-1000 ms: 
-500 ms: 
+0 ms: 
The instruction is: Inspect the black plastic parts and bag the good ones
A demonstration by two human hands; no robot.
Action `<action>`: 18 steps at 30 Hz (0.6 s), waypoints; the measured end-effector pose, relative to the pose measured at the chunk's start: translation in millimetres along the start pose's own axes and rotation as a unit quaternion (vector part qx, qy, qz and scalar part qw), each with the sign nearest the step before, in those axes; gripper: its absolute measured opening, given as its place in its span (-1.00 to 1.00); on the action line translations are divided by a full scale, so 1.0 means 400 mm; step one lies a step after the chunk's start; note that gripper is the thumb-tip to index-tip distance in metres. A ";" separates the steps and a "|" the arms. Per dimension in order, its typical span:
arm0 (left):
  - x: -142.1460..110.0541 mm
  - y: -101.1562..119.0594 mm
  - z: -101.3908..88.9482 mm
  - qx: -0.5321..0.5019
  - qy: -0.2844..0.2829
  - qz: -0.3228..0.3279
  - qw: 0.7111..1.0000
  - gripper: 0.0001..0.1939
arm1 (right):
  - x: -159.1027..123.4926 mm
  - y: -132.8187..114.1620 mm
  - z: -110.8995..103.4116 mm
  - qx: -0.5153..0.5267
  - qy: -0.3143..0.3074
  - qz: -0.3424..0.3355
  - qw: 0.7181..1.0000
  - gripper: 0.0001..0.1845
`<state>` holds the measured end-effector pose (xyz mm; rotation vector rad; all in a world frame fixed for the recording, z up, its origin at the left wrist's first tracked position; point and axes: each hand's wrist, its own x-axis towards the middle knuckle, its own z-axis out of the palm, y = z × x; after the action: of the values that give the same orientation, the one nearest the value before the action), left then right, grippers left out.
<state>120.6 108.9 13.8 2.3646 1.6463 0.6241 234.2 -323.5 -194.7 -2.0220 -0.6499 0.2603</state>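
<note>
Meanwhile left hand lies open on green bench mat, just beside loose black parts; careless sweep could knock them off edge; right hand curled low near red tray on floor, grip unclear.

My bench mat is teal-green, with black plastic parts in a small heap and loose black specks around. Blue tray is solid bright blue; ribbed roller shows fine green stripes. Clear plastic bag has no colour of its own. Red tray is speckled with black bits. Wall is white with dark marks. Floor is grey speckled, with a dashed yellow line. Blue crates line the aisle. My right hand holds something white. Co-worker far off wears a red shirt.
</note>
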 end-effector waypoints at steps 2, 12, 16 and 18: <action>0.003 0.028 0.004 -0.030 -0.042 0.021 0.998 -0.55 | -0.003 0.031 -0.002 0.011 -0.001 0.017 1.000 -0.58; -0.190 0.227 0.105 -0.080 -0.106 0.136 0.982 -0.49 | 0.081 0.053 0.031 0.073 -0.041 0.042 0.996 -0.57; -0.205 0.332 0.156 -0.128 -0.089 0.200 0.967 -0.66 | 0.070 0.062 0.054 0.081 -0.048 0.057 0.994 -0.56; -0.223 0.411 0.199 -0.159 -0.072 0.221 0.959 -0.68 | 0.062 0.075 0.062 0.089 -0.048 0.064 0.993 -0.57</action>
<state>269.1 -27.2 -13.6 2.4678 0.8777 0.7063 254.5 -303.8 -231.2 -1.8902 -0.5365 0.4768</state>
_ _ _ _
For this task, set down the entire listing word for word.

Exercise solution.
-1000 ms: 
-500 ms: 
+0 ms: 
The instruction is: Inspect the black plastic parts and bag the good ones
A demonstration by two human hands; no robot.
Action `<action>`: 18 steps at 30 Hz (0.6 s), waypoints; the measured end-effector pose, relative to the pose measured at the chunk's start: translation in millimetres along the start pose's own axes and rotation as a unit quaternion (vector part qx, qy, qz and scalar part qw), each with the sign nearest the step before, in those axes; gripper: its absolute measured opening, given as its place in its span (-1.00 to 1.00); on the action line translations are divided by a full scale, so 1.0 means 400 mm; step one lies a step after the chunk's start; note that gripper is the thumb-tip to index-tip distance in metres. A ";" separates the steps and a "|" the arms. Per dimension in order, its typical span:
arm0 (left):
  - x: -142.1460..110.0541 mm
  - y: -101.1562..119.0594 mm
  - z: -101.3908..88.9482 mm
  - qx: -0.5321..0.5019
  - qy: -0.2844..0.2829
  - qz: -0.3228..0.3279
  - qw: 0.7111..1.0000
  - gripper: 0.0001..0.1939
arm1 (right):
  - x: -159.1027..123.4926 mm
  - y: -132.8187..114.1620 mm
  - z: -110.8995..103.4116 mm
  - qx: -0.5153..0.5267
  - qy: -0.3143..0.3074
  - qz: -0.3424..0.3355
  - qw: 0.7181..1.0000
  - gripper: 0.0001..0.1845
`<state>` holds the measured end-effector pose (xyz mm; rotation vector rad; all in a world frame fixed for the recording, z up, its origin at the left wrist's first tracked position; point and axes: each hand's wrist, its own x-axis towards the middle knuckle, its own z-axis out of the palm, y = z × x; after the action: of the values that give the same orientation, the one nearest the value before the action), left then right, grippers left out.
<state>120.6 108.9 13.8 2.3646 1.6463 0.6241 234.2 -323.5 -194.7 -2.0220 -0.6499 0.2603</state>
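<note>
Meanwhile left hand lies open on green bench mat, just beside loose black parts; careless sweep could knock them off edge; right hand curled low near red tray on floor, grip unclear.

My bench mat is teal-green, with black plastic parts in a small heap and loose black specks around. Blue tray is solid bright blue; ribbed roller shows fine green stripes. Clear plastic bag has no colour of its own. Red tray is speckled with black bits. Wall is white with dark marks. Floor is grey speckled, with a dashed yellow line. Blue crates line the aisle. My right hand holds something white. Co-worker far off wears a red shirt.
</note>
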 end-effector waypoints at steps 2, 12, 16 and 18: <action>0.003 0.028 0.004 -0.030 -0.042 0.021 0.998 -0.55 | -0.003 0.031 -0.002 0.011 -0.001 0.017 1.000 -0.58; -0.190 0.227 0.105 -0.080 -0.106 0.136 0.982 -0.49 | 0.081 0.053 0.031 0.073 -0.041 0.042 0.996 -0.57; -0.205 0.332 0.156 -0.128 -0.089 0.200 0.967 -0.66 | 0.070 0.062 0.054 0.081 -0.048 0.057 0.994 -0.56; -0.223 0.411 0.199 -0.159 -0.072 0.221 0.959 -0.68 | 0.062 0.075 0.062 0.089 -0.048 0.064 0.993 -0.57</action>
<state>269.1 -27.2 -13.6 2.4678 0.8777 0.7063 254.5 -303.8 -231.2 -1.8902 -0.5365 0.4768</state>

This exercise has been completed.